Perhaps inadvertently, the contemporary language on terrorism has become, as Conor Gearty puts it, “the rhetorical servant of the established order, whatever and however heinous its own activities are.” Because the administration has cast terrorism and terrorists as always the evilest of evils, what the terrorist does “is always wrong [and] what the counter-terrorist has to do to defeat them is therefore invariably, necessarily right. The nature of the [established] regime, the kind of action that is possible against it, the moral situation in which violence occurs — none of these complicating elements matters a jot against the contemporary power of the terrorist label”…

Stapling together rogue states and terrorist organizations with different agendas and threat levels to the United States as an undifferentiated threat obscures critical differences among rogues states, among terrorist organizations, and between rogue states and terrorist groups. One is reminded of the postulation of an international communist monolith in the 1950s, which blinded American policymakers to the influence and uniqueness of local circumstances and to key national, historical, and cultural differences and antagonisms within the “bloc.” Communism was held to be a centrally directed international conspiracy; a Communist anywhere was a Communist everywhere, and all posed an equal threat to America’s security. A result of this inability to discriminate was disastrous U.S. military intervention in Vietnam against an enemy perceived to be little more than an extension of Kremlin designs in Southeast Asia and thus by definition completely lacking an historically comprehensible political agenda of its own…

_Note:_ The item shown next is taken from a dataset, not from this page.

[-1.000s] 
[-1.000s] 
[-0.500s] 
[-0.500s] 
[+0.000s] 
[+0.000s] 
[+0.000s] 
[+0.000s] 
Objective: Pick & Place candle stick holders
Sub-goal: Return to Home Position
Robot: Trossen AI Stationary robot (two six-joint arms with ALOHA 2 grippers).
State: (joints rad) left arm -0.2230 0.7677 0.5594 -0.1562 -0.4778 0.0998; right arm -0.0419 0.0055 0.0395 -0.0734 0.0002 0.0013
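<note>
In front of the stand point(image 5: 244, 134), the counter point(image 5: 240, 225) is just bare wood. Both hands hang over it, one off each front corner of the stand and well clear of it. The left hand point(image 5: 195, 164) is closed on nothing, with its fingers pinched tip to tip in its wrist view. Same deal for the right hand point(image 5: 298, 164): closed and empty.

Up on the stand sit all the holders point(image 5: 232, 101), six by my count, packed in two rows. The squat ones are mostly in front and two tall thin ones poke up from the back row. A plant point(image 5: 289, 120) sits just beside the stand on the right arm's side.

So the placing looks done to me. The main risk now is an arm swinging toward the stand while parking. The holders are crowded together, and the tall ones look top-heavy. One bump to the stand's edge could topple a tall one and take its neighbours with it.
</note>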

But … rogue states and terrorist organizations are fundamentally different in character and vulnerability to U.S. military power

To be sure, rogue states are inherently aggressive and threaten regional stability. Moreover, there can be no guarantee that rogue state leaders will not fall prone to recklessness, even madness, although in the case of Saddam Hussein prewar accusations of recklessness and certainly madness were considerably overstated…

In conflating Saddam Hussein’s Iraq and Osama bin Laden’s al-Qaida, the administration unnecessarily expanded the GWOT by launching a preventive war against a state that was not at war with the United States and that posed no direct or imminent threat to the United States at the expense of continued attention and effort to protect the United States from a terrorist organization with which the United States was at war…

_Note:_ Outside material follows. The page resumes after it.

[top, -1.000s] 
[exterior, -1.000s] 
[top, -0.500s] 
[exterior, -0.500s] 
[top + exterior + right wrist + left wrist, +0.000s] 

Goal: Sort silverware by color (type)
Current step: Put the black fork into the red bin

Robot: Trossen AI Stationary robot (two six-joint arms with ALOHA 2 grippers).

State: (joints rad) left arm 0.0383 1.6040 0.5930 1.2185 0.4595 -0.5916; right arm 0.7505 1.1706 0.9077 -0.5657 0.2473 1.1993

Strategically, Operation Iraqi Freedom was not part of the GWOT; rather, it was a war-of-choice distraction from the war of necessity against al-Qaida. Indeed, it will be much more than a distraction if the United States fails to establish order and competent governance in post-Saddam Iraq…

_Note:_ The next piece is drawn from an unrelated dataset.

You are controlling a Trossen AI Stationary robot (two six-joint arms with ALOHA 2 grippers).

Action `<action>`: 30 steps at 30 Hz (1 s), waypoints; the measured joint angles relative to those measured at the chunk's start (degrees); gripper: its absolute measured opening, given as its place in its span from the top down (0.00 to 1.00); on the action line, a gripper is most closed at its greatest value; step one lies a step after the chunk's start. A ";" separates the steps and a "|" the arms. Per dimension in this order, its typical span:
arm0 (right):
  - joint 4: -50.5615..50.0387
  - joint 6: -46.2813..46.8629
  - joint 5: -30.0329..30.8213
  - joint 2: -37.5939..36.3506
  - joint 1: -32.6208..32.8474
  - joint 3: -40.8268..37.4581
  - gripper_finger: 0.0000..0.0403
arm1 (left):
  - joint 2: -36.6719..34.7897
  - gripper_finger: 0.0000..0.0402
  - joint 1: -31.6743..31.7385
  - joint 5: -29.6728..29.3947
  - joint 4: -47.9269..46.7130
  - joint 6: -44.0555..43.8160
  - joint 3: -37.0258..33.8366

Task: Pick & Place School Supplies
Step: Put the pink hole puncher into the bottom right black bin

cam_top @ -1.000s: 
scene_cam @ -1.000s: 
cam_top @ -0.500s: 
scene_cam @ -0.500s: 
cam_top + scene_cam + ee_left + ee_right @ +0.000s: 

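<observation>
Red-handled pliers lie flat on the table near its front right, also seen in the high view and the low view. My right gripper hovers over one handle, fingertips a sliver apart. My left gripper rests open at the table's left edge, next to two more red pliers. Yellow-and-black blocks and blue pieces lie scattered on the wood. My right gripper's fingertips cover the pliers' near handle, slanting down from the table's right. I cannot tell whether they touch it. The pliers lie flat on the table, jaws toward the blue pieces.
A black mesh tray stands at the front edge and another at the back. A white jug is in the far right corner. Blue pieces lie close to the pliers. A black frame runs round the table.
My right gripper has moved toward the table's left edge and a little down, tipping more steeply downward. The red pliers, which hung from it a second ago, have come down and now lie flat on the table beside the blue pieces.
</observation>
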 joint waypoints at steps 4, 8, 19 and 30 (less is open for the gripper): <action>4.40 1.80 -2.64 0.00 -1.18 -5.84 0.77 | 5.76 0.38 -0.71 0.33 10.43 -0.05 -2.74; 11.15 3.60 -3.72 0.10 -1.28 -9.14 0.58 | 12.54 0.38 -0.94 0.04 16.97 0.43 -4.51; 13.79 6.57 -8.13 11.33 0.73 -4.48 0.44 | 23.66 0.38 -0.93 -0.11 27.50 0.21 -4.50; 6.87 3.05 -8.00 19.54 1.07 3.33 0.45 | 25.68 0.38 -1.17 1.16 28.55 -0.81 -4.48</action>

The most immediate obstacle to a successful democratic experiment in Iraq is, of course, the failure — so far — of the Coalition Provisional Authority and U.S. occupation forces to provide the necessary foundation of public security and basic services. The rapidity and scope of the postwar collapse of public order in Iraq clearly surprised the administration, whose tardy and hasty planning for postwar Iraq stood in stark contrast to its meticulous planning for the war itself…

The GWOT’s fiscal sustainability is inseparable from its military sustainability. Unanticipated U.S. ground force requirements in postwar Iraq have stressed the U.S. Army to the breaking point…

There are clearly lurking threats to its fiscal and its military sustainability, which in turn could threaten its political sustainability. The key is the future of the security situation and U.S. policy in Iraq, which the administration has made the centerpiece of the global war on terrorism. Little doubt remains about the sustainability of the relatively inexpensive war of necessity against al-Qaida. The issue is the sustainability of the war of choice against Iraq and its aftermath…

The central conclusion of this study is that the global war on terrorism as currently defined and waged is dangerously indiscriminate and ambitious, and accordingly that its parameters should be readjusted to conform to concrete U.S. security interests and the limits of American power.